• _Work order_
Within the material below, find each line bearing the word "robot" and present it.
═══
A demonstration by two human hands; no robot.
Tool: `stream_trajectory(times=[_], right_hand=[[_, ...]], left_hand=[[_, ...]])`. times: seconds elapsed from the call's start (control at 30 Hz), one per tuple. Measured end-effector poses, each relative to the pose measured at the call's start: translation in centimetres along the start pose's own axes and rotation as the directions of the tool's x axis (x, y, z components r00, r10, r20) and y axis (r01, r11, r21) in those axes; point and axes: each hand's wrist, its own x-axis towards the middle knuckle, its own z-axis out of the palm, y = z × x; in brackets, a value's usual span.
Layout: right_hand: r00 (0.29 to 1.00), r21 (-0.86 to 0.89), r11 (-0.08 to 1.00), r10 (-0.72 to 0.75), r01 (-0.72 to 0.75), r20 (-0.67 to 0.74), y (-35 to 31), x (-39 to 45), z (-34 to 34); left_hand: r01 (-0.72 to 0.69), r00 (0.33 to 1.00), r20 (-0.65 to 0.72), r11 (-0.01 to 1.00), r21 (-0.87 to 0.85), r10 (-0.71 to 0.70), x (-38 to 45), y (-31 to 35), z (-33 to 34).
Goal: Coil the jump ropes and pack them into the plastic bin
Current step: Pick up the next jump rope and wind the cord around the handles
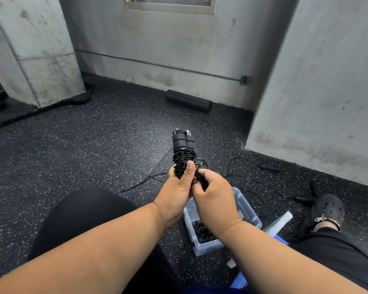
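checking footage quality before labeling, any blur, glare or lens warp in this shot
Head view: soft even light and no hard shadows; small glints on the coiled rope; wide-angle warp bows the walls; both hands, left and right, are sharp; forearms near the bottom edge look slightly soft.

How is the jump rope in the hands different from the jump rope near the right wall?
The held jump rope is wound tightly round its paired handles and lifted; the floor jump rope lies uncoiled, cord spread loosely. The left hand grips the first; nothing touches the second. Both are black.
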Motion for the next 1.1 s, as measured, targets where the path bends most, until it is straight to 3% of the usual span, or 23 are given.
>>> stream_trajectory(times=[0.27,0.4,0.5,0.57,0.67,0.77,0.9,0.97,1.1], right_hand=[[0.999,0.071,0.997,0.029,-0.031,0.02,0.9,0.7,-1.0],[0.998,0.187,0.98,0.065,-0.065,0.009,0.9,0.9,-1.7],[1.0,0.194,0.981,0.01,-0.012,0.007,1.1,0.8,-1.8],[0.999,0.142,0.989,-0.043,0.042,0.006,1.3,0.7,-1.9],[0.982,-0.067,0.981,-0.183,0.18,-0.042,1.4,0.5,-1.8],[0.939,-0.266,0.913,-0.338,0.31,-0.062,1.8,0.7,-1.4],[0.908,-0.429,0.824,-0.418,0.37,-0.021,2.2,0.5,-0.8],[0.923,-0.4,0.848,-0.384,0.346,-0.017,1.9,0.3,-0.7],[0.972,-0.134,0.964,-0.232,0.228,-0.018,1.7,0.7,-0.8]], left_hand=[[0.039,0.998,0.053,0.999,-0.011,-0.039,-0.3,0.3,-0.2],[0.093,0.992,0.095,0.991,-0.094,-0.084,-0.5,0.6,-0.3],[0.108,0.992,0.084,0.984,-0.143,-0.097,-0.6,0.7,-0.1],[0.106,0.992,0.083,0.981,-0.16,-0.094,-0.7,0.7,0.0],[0.108,0.993,0.071,0.981,-0.16,-0.098,-1.0,0.8,0.3],[0.075,0.997,0.011,0.982,-0.174,-0.074,-1.0,1.1,0.8],[0.034,0.999,-0.035,0.99,-0.138,-0.04,-0.9,1.1,1.2],[0.044,0.999,-0.025,0.991,-0.13,-0.047,-0.9,1.1,1.1],[0.057,0.998,0.027,0.993,-0.1,-0.055,-1.0,1.2,0.9]])
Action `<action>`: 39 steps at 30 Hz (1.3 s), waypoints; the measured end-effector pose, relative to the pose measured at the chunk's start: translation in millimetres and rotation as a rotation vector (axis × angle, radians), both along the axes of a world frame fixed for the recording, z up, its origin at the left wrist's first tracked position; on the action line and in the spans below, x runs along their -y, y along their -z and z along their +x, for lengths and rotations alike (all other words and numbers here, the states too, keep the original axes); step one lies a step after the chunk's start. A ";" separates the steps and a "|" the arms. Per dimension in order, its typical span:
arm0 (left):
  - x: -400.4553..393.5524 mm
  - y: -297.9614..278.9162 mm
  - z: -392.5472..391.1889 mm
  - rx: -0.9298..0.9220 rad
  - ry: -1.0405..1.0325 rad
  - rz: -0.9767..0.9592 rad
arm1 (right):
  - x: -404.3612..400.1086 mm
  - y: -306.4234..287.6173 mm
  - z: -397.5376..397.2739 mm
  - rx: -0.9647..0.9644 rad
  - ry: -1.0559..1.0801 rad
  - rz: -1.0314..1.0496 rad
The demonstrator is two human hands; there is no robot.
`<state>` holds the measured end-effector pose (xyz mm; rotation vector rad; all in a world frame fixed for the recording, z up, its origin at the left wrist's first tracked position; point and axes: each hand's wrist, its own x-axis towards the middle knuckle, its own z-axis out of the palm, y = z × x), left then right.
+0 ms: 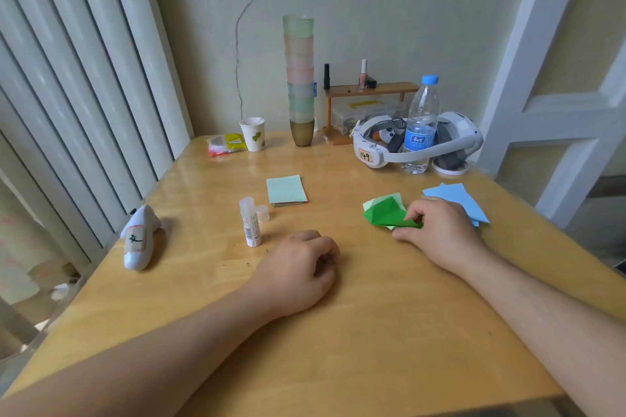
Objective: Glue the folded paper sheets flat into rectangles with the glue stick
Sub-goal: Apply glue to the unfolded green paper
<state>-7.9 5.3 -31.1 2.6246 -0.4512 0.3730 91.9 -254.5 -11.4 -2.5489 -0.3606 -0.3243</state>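
Resting on the glossy wooden desk [389,332], head view: both bare forearms lie flat on the surface, reaching forward from the near edge.

Left hand [298,272]: palm down near the desk's middle, knuckles up, fingers curled under into a loose fist with the tips against the wood. Nothing is visible inside the curl.

Right hand [437,230]: further forward and to the right, palm down, wrist low. Thumb and forefinger pinch the near right corner of the bright green folded paper sheet [384,211]; the other fingers are bent over its edge. The green sheet lies on the desk, partly opened, with a paler green flap showing at its far side.

Light blue folded paper sheets [457,198]: flat on the desk just behind and to the right of the right hand, partly covered by it.

White glue stick [250,222]: standing upright, uncapped, left of centre, just ahead of the left hand but apart from it. Its translucent cap [263,213] sits on the desk touching or just beside the stick; I cannot tell which.

Small stack of pale green glued paper rectangles [287,189]: lying flat beyond the glue stick, with an orange edge showing beneath.
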 end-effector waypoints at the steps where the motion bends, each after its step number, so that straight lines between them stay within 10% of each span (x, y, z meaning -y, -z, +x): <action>1: 0.0 -1.0 -0.1 -0.011 -0.002 -0.004 | 1.7 -2.6 -1.9 -0.032 -0.008 0.003; 6: 0.4 -1.2 0.4 -0.030 -0.013 -0.011 | 14.2 -8.5 -8.9 -0.211 -0.066 0.048; 13: -4.1 1.5 4.9 -0.057 -0.012 -0.145 | -8.1 -29.6 -15.0 0.184 -0.089 0.288; 20: -18.9 -37.6 5.7 -0.055 0.113 -0.480 | -66.0 -55.4 -36.2 -0.449 -0.619 0.462; 26: -15.0 -23.5 3.9 -0.329 -0.067 -0.733 | -94.5 -30.9 -9.8 -0.277 -0.428 0.293; 32: -18.1 -18.9 -7.4 -0.248 -0.186 -0.194 | -110.8 -11.2 -3.2 -0.306 -0.481 -0.148; 39: -16.8 -20.1 -14.2 -0.214 -0.265 0.117 | -106.7 0.7 -16.0 -0.192 -0.535 -0.095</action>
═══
• _Exercise result_
A demonstration by two human hands; no robot.
The demonstrator is two human hands; there is no robot.

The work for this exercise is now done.